Further, the server 100 may transmit data over a network. The network may include a network based on wired Internet technology, wireless Internet technology, and short-range communication technology. The wired Internet technology may include, for example, at least one of a local area network (LAN) and a wide area network (WAN).

The wireless Internet technology may include at least one of, for example, wireless LAN (WLAN), DMNA (Digital Living Network Alliance), WiBro (Wireless Broadband), WiMAX (World Interoperability for Microwave Access), HSDPA (High Speed Downlink Packet Access), HSUPA (High Speed Uplink Packet Access), IEEE 802.16, LTE (Long Term Evolution), LTE-A (Long Term Evolution-Advanced), WMBS (Wireless Mobile Broadband Service), and 5G NR (New Radio) technology. However, the present embodiment is not limited thereto.

The short-range communication technology may include at least one of, for example, Bluetooth, RFID (Radio Frequency Identification), IrDA (Infrared Data Association), UWB (Ultra-Wideband), ZigBee, NFC (Near Field Communication), USC (Ultra Sound Communication), VLC (Visible Light Communication), Wi-Fi, Wi-Fi Direct, and 5G NR (New Radio). However, the present embodiment is not limited thereto.

The server 100 communicating over the network may comply with technical standards and standard communication methods for mobile communications. For example, the standard communication methods may include at least one of GSM (Global System for Mobile communication), CDMA (Code Division Multiple Access), CDMA 2000 (Code Division Multiple Access 2000), EV-DO (Enhanced Voice-Data Optimized or Enhanced Voice-Data Only), WCDMA (Wideband CDMA), HSDPA (High Speed Downlink Packet Access), HSUPA (High Speed Uplink Packet Access), LTE (Long Term Evolution), LTEA (Long Term Evolution-Advanced), and 5G NR (New Radio). However, the present embodiment is not limited thereto.

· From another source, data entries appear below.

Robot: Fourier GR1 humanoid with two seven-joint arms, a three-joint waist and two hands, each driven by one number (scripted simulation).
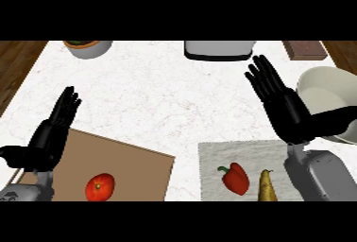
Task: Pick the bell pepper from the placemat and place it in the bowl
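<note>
Bell pepper (235, 178): on white placemat (209, 156), beside a pear (266, 187). Likely light, hollow, slick-skinned (grasp across the body). Bowl (327, 94) right. Right hand (282, 106), left hand (50, 134): fingers straight, empty.

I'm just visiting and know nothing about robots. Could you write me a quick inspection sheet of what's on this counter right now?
Surface: white marbled counter, wood floor at both sides.
Job's things: red bell pepper lies on the pale placemat; cream bowl sits at the right edge, nothing seen inside.
Clutter: tomato on brown cutting board; yellowish pear-like item on the placemat beside the pepper; plant pot, toaster-like appliance and brown block along the far edge.
Hands: left hand open, over the board's left edge; right hand open, above the placemat, holding nothing.
Cables: nothing seen.
Surroundings: nothing seen beyond the floor.
</note>
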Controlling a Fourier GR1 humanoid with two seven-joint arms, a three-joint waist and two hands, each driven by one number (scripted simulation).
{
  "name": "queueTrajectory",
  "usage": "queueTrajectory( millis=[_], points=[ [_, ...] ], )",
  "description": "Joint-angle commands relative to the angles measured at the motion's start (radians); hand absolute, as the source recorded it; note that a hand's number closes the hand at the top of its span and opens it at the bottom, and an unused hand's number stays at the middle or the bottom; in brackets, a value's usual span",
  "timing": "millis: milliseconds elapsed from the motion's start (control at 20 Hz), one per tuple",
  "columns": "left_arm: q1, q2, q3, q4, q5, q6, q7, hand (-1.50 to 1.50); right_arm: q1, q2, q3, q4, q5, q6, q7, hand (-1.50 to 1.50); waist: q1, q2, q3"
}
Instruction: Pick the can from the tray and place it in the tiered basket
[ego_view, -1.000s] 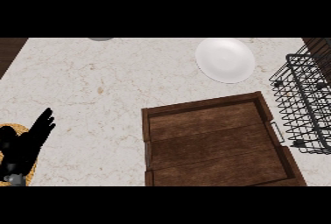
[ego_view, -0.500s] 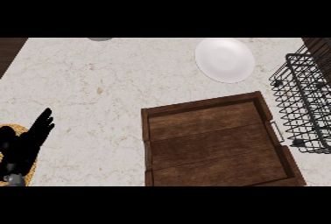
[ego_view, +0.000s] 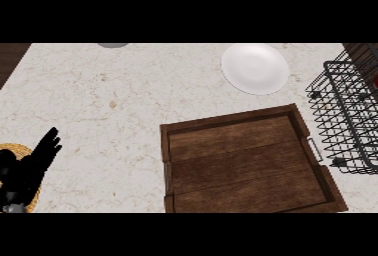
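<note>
A dark wooden tray (ego_view: 244, 162) lies on the counter at the lower right, and nothing shows inside it. The black wire tiered basket (ego_view: 347, 120) stands at the right edge, just right of the tray. A small red patch (ego_view: 375, 80) shows inside the basket at the frame's edge; I cannot tell what it is. No can is plainly visible. My left hand (ego_view: 29, 167) rests at the lower left with straight fingers pointing up, holding nothing. My right hand is out of view.
A white plate (ego_view: 255, 68) lies at the back, above the tray. A grey round object (ego_view: 113, 44) peeks in at the top edge. A woven yellowish mat (ego_view: 16, 150) sits under my left hand. Dark wood (ego_view: 11, 55) borders the counter's upper left.
</note>
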Motion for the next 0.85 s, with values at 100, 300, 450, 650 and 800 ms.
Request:
queueTrajectory(
  millis=[100,300,450,650,800],
  points=[
    [-0.010,-0.009,-0.001,-0.008,0.003,0.008,0.019,0.00,-0.037,-0.101,-0.191,0.059,-0.123,0.062,0.113,-1.50,-0.011,-0.001,0.000],
    [-0.025,-0.012,0.006,0.026,-0.019,0.036,-0.010,0.00,-0.053,-0.174,-0.312,0.093,-0.234,0.176,0.168,-1.50,-0.021,-0.002,-0.001],
    [0.022,-0.008,0.012,-0.034,0.006,0.018,0.030,0.00,0.031,-0.212,-0.472,0.124,-0.358,0.202,0.104,-1.50,-0.034,-0.009,0.003],
    [0.031,0.020,0.039,-0.022,0.022,-0.004,0.006,0.00,0.150,-0.303,-0.628,0.193,-0.467,0.285,-0.004,-1.50,-0.038,-0.004,0.003],
    [0.041,-0.007,0.023,-0.006,0.006,0.009,-0.011,0.00,0.257,-0.362,-0.691,0.202,-0.533,0.423,-0.044,-1.50,-0.036,-0.005,0.001]
  ],
)
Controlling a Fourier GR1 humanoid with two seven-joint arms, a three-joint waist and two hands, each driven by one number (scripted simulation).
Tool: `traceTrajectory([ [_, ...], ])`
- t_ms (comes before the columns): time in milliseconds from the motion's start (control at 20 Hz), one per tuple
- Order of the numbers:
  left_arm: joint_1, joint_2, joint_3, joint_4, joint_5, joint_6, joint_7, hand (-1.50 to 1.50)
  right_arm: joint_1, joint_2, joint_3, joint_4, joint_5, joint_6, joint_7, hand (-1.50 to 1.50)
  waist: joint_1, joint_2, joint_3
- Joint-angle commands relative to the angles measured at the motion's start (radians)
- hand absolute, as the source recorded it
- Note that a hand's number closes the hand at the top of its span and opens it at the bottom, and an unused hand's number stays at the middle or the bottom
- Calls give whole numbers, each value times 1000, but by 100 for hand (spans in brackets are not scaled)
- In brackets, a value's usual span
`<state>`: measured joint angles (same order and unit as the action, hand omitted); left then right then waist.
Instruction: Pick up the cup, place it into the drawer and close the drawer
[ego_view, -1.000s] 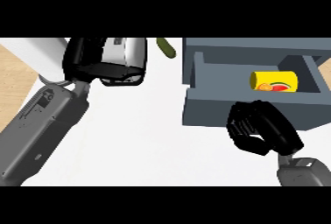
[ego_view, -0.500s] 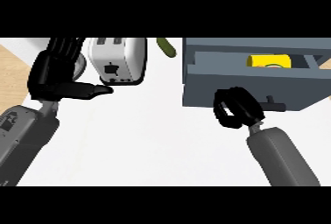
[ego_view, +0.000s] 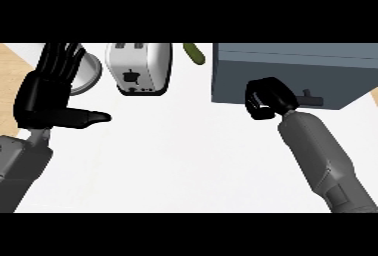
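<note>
We cannot see the cup anywhere; we judge it sits inside the drawer (ego_view: 295, 75), the grey box at the upper right of the frame, whose front now looks flush with its body. If it is the light, stiff, smooth-sided sort of cup, it would handle easily, taken round its wall rather than by the rim, though we cannot check that here.

Our right hand (ego_view: 267, 97) lies against the drawer's front face, just left of the small dark handle (ego_view: 310, 97). Its fingers are curled in on themselves and hold nothing; the knuckles appear to press the panel. The drawer itself will be stiff and should slide straight, so a push on the flat front beside the handle suits it. We reckon the closing step is at or near its end.

Our left hand (ego_view: 52, 95) rests at the upper left of the frame, fingers straight and pointing up, thumb out to the side, holding nothing.

Between the 2 hands, along the top, stand a white toaster (ego_view: 138, 67), a pale round plate (ego_view: 87, 72) partly behind the left hand, and a small green thing (ego_view: 193, 52) we cannot identify.
</note>
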<state>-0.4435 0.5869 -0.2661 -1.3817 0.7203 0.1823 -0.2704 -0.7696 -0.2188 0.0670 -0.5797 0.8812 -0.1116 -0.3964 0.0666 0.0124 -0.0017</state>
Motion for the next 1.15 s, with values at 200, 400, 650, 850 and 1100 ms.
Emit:
traceTrajectory([
  [200,74,2,17,1,5,-85,-47,-150,-137,-64,-94,250,-29,-1,-47,150,29,26,4],
  [400,32,-27,3,-4,-3,-53,-18,-150,-194,-72,-119,285,-52,56,-38,150,29,28,5],
  [650,23,-20,10,2,5,-92,-21,-150,-202,-124,-146,288,-75,78,-84,150,45,38,6],
  [850,37,-38,-11,-3,-8,-86,-22,-150,-193,-145,-188,273,-116,74,-128,150,50,39,7],
  [1100,26,-56,-15,22,-11,-101,-31,-150,-201,-121,-177,283,-103,70,-119,150,49,42,5],
])
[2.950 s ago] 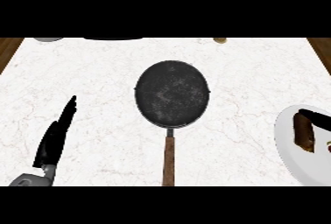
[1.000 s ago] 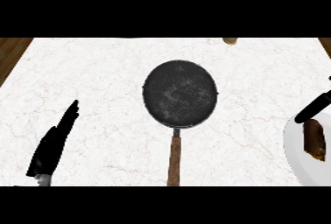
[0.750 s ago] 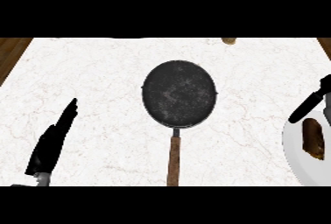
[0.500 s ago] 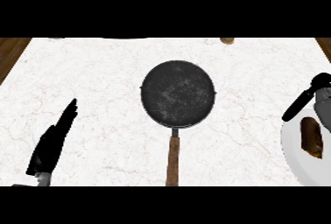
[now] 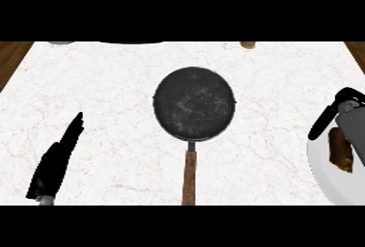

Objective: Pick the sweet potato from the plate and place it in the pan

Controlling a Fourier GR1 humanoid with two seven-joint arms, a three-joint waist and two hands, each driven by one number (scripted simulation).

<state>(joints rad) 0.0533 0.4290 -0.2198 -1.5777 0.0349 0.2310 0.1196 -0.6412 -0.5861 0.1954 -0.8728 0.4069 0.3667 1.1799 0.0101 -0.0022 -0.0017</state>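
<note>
— Since you asked about writing first: can any label or brand be read?

— None that I can make out. The frying pan is plain dark metal with a speckled inside and a brown wooden handle pointing toward the lower edge; the white marble desk carries no print either.

— Where is the sweet potato?

— On the white plate at the right edge, lying lengthwise near the plate's left part. The sweet potato is brown and elongated, well apart from the pan, which sits in the middle of the desk.

— And the right hand?

— The right hand comes in at the right edge, just above the sweet potato. A long black finger slants down and left over the plate's rim, and the grey forearm shows beside it. Most of the hand is cut off by the edge, so whether the fingers are apart or together I cannot tell. It does not visibly touch the sweet potato.

— The left one?

— The left hand rests at the lower left, fingers straight and together, pointing up and slightly right, holding nothing.
</note>
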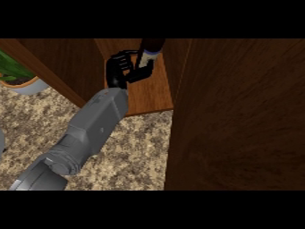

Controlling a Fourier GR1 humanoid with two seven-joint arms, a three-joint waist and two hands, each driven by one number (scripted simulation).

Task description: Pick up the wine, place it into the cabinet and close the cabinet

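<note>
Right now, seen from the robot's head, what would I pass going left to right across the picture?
potted plant → black hand → wine bottle that the hand grips, over the cabinet shelf → cabinet door

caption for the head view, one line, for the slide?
Hand holds the wine bottle upright over the cabinet shelf, with the open cabinet door at the right and a potted plant on the counter.

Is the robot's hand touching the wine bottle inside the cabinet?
Touching. The head view shows the hand with fingers curled round the wine bottle over the cabinet shelf.
</note>
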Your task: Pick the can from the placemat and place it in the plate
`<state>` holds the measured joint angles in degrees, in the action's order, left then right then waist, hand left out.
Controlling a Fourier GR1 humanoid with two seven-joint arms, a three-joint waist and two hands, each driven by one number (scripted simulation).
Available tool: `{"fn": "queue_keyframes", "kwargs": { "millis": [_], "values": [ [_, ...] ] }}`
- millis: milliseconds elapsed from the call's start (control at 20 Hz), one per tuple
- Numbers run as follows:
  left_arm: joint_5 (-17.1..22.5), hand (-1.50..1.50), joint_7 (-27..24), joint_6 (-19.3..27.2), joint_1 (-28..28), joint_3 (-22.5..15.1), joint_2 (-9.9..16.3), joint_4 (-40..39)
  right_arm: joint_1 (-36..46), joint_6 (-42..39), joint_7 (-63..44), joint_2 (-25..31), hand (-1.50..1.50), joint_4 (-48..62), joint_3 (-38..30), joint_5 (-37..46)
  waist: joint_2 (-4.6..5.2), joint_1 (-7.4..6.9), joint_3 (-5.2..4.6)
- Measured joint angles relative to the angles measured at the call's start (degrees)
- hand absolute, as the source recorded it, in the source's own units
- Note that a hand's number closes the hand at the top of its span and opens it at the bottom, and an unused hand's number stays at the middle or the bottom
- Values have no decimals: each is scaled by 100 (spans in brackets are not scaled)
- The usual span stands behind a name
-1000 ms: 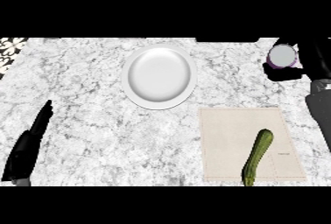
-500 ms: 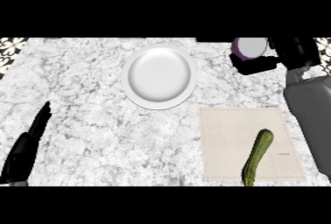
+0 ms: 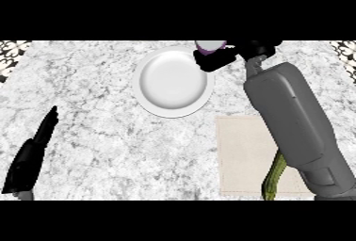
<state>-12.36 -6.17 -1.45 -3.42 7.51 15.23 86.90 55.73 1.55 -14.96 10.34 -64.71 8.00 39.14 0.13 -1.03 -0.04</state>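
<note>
My right hand (image 3: 230, 54) is curled round the purple can (image 3: 209, 46), of which only the pale top and a purple rim show. It hovers at the far right rim of the white plate (image 3: 172, 82). The grey right forearm (image 3: 295, 127) stretches across the beige placemat (image 3: 243, 155) and hides its right side. At the lower left edge of the counter my left hand (image 3: 31, 153) rests open, fingers pointing away from me.
A green cucumber (image 3: 274, 176) lies on the placemat, partly hidden under the right forearm. The marble counter (image 3: 97, 122) spreads between the plate and my left hand. Patterned edges show at the far corners.
My right hand has carried the can leftward from the far right of the counter to the plate's far right rim. The forearm now covers part of the placemat. The left hand stayed still.
</note>
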Motion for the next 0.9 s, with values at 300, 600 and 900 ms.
{"fn": "queue_keyframes", "kwargs": {
  "millis": [300,600,900],
  "values": [
    [-29,0,-60,-33,3,24,7,-23,796,104,-160,-651,150,1397,-40,165,23,-60,0],
    [-67,0,-120,-84,53,-33,-31,-68,1123,675,103,-939,150,2772,189,-46,57,-172,0],
    [-122,0,-235,-71,231,-81,-91,-279,1308,1130,206,-1012,-150,3634,127,-830,103,-323,-1]
  ]
}}
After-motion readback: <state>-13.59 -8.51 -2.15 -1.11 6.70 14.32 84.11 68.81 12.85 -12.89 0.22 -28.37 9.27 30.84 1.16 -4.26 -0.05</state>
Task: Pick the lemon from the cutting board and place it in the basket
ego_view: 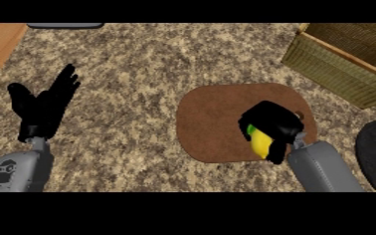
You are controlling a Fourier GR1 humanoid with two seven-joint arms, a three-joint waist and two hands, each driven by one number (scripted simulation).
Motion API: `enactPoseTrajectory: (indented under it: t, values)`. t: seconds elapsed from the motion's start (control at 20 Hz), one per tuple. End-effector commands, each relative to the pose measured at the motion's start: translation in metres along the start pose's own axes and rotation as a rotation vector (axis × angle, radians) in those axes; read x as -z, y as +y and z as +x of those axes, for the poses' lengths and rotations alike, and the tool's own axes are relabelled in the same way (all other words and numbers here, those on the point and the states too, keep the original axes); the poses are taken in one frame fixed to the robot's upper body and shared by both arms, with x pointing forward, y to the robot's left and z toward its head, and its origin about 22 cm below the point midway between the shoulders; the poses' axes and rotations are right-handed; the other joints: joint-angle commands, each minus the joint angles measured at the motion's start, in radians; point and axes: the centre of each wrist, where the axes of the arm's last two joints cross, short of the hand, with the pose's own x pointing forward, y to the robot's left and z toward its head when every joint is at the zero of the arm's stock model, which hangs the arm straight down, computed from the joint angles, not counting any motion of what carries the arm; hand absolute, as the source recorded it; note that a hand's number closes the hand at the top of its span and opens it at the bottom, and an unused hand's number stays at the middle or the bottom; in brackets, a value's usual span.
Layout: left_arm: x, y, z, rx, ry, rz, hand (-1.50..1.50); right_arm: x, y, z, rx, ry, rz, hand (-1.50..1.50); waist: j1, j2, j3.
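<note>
Right hand [273,124] is over the right part of the cutting board [213,119], fingers curled round the lemon [259,143]. Lemon shows as a yellow patch under the hand's lower-left side, with a small green bit at its upper end; most of it is hidden by the black fingers. Can't tell whether the lemon rests on the board or is lifted off it.

Board is brown with rounded corners and lies flat on the speckled counter [147,59]. A small hole shows near the board's right edge, just beside the hand.

Basket [330,64] is up and to the right of the board, well apart from the hand and the lemon. It is woven and olive-tan, with a lighter rim, and is cut off by the view's edge.

Left hand [46,104] is far left of the board, open, fingers straight and pointing up, resting, touching nothing.

Dark rounded thing [367,152] is at the view's edge right of the board; can't tell what it is.
</note>
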Motion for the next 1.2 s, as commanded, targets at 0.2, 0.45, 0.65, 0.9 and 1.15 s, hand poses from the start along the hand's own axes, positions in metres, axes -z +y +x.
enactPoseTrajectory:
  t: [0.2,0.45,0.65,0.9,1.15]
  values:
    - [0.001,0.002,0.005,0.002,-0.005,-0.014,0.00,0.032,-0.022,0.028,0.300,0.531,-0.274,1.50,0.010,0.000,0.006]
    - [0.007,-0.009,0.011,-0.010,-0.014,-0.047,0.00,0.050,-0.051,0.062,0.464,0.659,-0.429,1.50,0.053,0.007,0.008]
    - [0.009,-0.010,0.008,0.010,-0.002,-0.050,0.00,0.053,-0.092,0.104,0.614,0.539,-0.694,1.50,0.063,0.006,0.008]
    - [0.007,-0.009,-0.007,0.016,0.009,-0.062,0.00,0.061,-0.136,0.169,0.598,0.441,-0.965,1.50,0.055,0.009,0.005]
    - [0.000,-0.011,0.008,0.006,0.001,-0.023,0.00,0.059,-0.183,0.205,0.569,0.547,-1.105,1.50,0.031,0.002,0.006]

While the inventive concept has been particularly shown and described with reference to exemplary embodiments thereof, it will be understood by those of ordinary skill in the art that various changes in form and details may be made therein without departing from the spirit and scope of the inventive concept as defined by the following claims. It is therefore desired that the embodiments be considered in all respects as illustrative and not restrictive, reference being made to the appended claims rather than the foregoing description to indicate the scope of the disclosure.

Claims

1. A method of generating virtual tabular data, performed on a server using a deep-learning module, comprising:

generating a first prompt for generating a table schema;

calibrating the table schema by comparing the table schema generated based on the first prompt with a predefined reference table schema;

generating a second prompt by referring to the calibrated table schema;

generating table condition data for first tabular data generated based on the second prompt;

generating a third prompt by referring to the table condition data and the calibrated table schema; and

deriving final tabular data through a verification operation on second tabular data generated based on the third prompt.

2. The method of claim 1, wherein the calibrating the table schema comprises:

applying the first prompt to the deep-learning module and receiving the table schema as an output of the deep-learning module;

comparing the table schema with the predefined reference table schema; and

calibrating the table schema to include an item included in the predefined reference table schema if the table schema does not include the item.

3. The method of claim 1, wherein the generating the first prompt comprises:

receiving a data generation request including information on tabular data desired by a user from a user terminal linked with the server; and

generating the first prompt based on information included in the data generation request.

4. The method of claim 3, wherein the generating the second prompt comprises generating the second prompt by referring to the calibrated table schema and the data generation request together, and

the generating the third prompt comprises generating the third prompt by referring to all of the table condition data, the calibrated table schema, and the data generation request.

5. The method of claim 1, wherein the generating the table condition data comprises:

applying the second prompt to the deep-learning module and receiving the first tabular data as an output of the deep-learning module; and

generating the table condition data by comparing each column included in the first tabular data with predefined condition data.

6. The method of claim 5, wherein the table condition data comprises a unary constraint or a binary constraint for each column included in tabular data, and

the unary constraint refers to a condition of having one of predetermined values, and

the binary constraint refers to a condition of including an operational expression with another column.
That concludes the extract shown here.